Return, word for word, the lines of the listing below from the one with "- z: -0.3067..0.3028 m" through the one with "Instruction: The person", and no other lines.

++++ GIVEN INFORMATION ++++

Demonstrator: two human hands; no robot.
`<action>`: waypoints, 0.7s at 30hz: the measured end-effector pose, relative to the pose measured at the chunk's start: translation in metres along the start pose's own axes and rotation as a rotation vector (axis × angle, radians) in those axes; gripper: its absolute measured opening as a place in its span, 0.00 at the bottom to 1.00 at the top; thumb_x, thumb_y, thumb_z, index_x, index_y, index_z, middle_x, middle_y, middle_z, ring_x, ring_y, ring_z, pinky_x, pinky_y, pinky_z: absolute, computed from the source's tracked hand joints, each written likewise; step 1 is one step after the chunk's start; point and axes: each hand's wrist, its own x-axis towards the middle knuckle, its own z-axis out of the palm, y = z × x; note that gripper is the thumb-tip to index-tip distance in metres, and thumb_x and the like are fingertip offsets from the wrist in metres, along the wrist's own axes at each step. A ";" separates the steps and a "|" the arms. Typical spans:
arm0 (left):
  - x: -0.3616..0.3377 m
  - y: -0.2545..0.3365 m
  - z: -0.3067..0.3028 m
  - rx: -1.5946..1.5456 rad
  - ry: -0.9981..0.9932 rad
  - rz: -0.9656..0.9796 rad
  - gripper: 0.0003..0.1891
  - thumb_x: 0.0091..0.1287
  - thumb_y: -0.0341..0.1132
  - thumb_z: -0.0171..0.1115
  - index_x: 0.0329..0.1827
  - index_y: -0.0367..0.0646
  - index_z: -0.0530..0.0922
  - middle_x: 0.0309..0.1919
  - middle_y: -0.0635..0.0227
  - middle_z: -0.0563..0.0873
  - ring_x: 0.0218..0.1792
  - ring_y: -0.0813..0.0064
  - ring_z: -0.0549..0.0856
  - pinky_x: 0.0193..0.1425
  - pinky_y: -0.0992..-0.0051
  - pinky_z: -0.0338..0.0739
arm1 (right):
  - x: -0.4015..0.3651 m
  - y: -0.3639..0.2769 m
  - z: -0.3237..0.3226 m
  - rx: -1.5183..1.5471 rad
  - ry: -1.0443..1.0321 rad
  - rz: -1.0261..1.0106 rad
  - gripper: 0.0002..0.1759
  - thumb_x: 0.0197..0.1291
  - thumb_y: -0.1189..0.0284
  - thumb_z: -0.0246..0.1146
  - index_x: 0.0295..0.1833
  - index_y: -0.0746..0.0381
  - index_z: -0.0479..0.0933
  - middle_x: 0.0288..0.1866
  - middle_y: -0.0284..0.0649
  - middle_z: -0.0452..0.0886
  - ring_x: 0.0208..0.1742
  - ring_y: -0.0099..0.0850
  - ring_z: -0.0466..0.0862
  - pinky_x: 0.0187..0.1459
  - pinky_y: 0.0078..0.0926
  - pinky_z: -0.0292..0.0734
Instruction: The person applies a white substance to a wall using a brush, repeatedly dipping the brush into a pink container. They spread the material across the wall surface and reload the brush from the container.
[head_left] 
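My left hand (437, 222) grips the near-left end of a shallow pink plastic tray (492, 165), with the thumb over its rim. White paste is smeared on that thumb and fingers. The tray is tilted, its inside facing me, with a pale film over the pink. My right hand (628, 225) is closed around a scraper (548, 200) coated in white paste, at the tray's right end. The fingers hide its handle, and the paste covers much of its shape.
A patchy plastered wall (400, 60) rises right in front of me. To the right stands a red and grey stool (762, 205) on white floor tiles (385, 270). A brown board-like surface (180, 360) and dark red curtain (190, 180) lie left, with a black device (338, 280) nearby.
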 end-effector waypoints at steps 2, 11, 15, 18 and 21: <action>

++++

◆ EXERCISE OUTPUT
  - z: -0.3067..0.3028 m
  - rx: -1.5946..1.5456 rad
  - ry: -0.9981..0.9932 rad
  - rz: -0.9656..0.9796 rad
  - gripper: 0.0003..0.1891
  - thumb_x: 0.0091..0.1287
  - thumb_y: -0.0341..0.1132
  - thumb_z: -0.0171..0.1115
  - index_x: 0.0329..0.1827
  - index_y: -0.0367..0.0646
  - index_z: -0.0530..0.0922
  - middle_x: 0.0309..0.1919
  - middle_y: -0.0635..0.0227
  - middle_z: -0.0563..0.0873
  - ring_x: 0.0218..0.1792
  - ring_y: -0.0813..0.0064
  - ring_z: -0.0549..0.0856
  - pinky_x: 0.0193..0.1425
  - pinky_y: -0.0992..-0.0051
  - pinky_z: -0.0338..0.0739
arm1 (right):
  - x: -0.4015..0.3651 m
  - y: -0.3639..0.2769 m
  - z: -0.3237..0.3226 m
  - rx: -1.5183..1.5471 rad
  - ry: -1.0443..1.0321 rad
  - rz: -1.0261..1.0106 rad
  - gripper: 0.0002..0.1759
  - thumb_x: 0.0197..0.1291
  - thumb_y: -0.1189..0.0284
  - thumb_z: -0.0246..0.1146
  - index_x: 0.0295..0.1833
  - index_y: -0.0746..0.0381
  - index_z: -0.0479..0.0933
  - middle_x: 0.0288..0.1866
  - middle_y: -0.0284..0.0649
  - middle_z: -0.0452..0.0886
  - ring_x: 0.0208..0.1742
  - ring_y: -0.0099..0.0850
  - ring_z: -0.0466..0.0862
  - pinky_x: 0.0187..0.1459
  - pinky_y: 0.0078..0.0926
  - pinky_z: -0.0292..0.0734
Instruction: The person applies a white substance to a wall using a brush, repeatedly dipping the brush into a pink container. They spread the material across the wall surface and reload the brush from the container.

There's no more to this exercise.